What is being asked:
In the records below, find the line with "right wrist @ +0" and repeat exactly every line from it through the line with "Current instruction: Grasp". Pictures stay out.
▬▬▬
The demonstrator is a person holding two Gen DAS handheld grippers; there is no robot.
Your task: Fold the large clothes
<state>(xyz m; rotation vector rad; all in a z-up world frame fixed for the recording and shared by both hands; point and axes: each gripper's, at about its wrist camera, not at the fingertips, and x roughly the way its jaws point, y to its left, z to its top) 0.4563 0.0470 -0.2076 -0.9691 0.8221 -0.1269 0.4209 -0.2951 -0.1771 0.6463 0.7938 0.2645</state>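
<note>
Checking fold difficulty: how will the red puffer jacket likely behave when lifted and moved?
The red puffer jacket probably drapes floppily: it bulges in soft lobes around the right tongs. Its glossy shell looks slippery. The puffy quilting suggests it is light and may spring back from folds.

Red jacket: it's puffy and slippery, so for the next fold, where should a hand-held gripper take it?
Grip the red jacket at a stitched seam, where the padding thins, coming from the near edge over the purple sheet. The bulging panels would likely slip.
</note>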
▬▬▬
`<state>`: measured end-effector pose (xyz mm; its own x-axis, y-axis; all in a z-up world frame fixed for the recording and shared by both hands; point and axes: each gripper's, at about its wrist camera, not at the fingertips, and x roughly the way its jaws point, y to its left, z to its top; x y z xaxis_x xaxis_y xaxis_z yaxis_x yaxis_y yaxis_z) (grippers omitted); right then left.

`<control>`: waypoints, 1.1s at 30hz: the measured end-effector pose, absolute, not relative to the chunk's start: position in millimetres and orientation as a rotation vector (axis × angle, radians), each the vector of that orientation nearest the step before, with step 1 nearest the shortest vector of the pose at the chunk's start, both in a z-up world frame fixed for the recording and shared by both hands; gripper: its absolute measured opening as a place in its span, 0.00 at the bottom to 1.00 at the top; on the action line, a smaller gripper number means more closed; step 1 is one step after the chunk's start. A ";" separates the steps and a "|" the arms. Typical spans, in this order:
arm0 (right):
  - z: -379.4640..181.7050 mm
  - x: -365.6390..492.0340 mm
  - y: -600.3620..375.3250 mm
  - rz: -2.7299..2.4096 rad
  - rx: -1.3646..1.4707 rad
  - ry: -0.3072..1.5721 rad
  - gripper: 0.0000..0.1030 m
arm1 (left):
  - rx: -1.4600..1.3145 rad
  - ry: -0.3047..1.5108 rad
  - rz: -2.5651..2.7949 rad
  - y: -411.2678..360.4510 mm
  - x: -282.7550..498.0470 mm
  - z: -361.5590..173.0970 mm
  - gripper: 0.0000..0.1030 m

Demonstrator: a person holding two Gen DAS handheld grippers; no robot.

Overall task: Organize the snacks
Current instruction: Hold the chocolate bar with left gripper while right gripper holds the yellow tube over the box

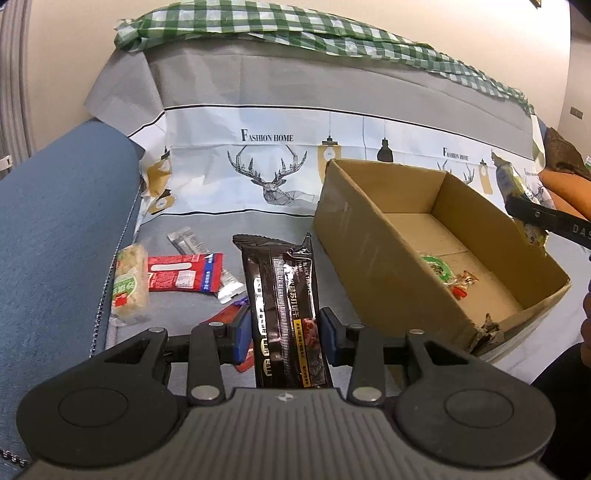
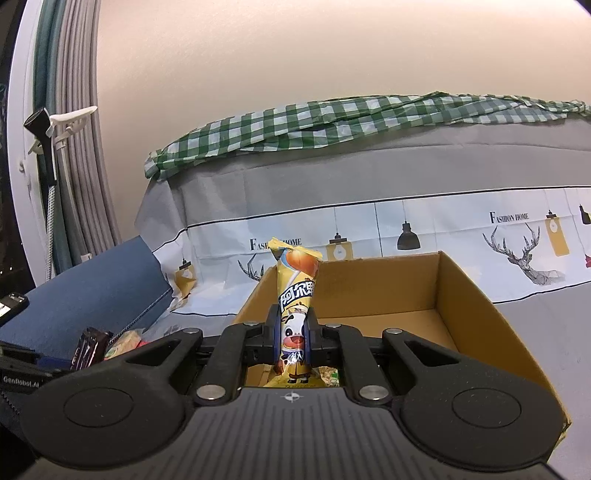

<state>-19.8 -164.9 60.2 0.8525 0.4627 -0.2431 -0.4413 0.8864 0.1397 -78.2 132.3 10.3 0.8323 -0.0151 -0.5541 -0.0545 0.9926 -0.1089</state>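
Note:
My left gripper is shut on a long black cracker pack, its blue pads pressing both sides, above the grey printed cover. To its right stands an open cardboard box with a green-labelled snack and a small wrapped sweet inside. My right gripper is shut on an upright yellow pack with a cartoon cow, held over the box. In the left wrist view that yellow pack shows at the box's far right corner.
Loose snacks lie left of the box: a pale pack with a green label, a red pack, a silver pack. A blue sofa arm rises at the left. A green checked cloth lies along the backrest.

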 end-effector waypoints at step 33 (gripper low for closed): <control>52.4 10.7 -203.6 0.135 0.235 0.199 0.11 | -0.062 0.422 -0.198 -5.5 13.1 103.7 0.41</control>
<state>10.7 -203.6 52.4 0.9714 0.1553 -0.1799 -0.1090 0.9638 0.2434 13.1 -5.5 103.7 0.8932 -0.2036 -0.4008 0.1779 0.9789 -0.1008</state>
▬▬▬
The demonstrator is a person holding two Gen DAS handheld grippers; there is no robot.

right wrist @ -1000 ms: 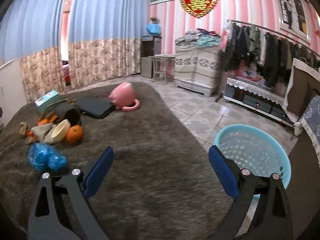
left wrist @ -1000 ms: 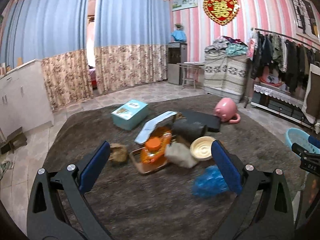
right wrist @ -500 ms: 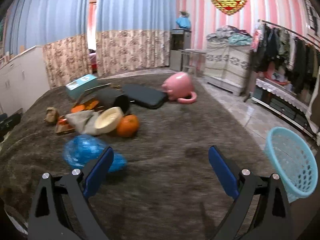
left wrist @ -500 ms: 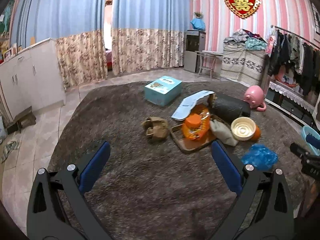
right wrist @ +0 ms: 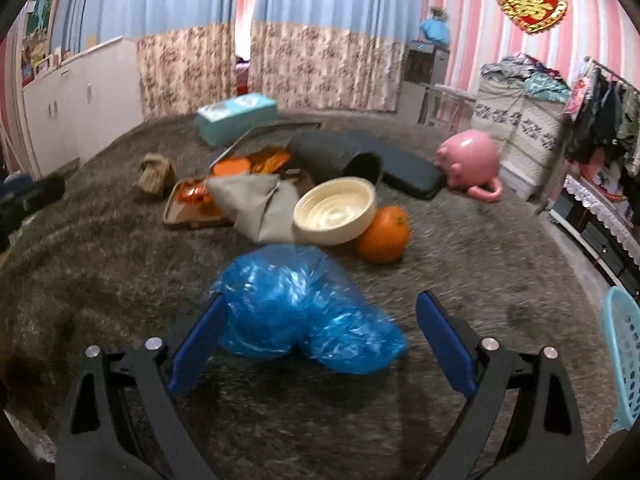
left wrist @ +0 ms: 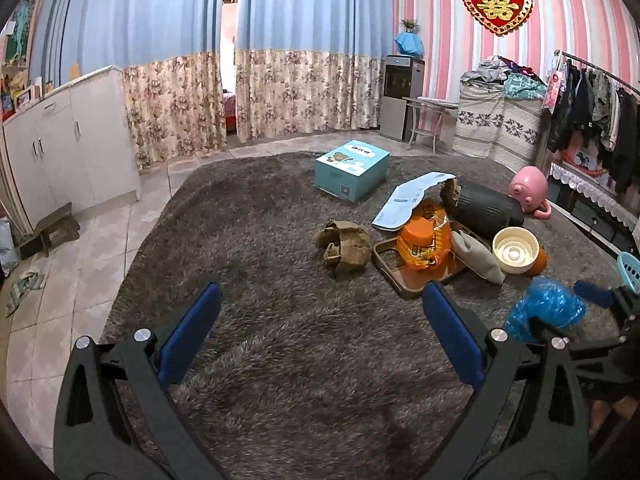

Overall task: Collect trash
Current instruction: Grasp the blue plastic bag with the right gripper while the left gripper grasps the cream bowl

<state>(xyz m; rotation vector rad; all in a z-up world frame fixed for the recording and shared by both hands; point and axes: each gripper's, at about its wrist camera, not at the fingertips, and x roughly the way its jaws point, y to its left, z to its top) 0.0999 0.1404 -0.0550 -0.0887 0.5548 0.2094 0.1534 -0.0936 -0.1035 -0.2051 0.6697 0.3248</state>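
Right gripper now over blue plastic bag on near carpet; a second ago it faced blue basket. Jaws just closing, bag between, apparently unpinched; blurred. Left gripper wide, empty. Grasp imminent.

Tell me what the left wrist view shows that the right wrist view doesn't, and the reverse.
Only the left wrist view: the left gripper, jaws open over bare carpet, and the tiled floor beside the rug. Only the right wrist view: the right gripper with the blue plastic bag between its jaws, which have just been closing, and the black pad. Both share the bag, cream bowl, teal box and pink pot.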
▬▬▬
Problem solution:
right wrist @ +0 ms: 
left wrist @ +0 ms: 

Overall task: Collect trash
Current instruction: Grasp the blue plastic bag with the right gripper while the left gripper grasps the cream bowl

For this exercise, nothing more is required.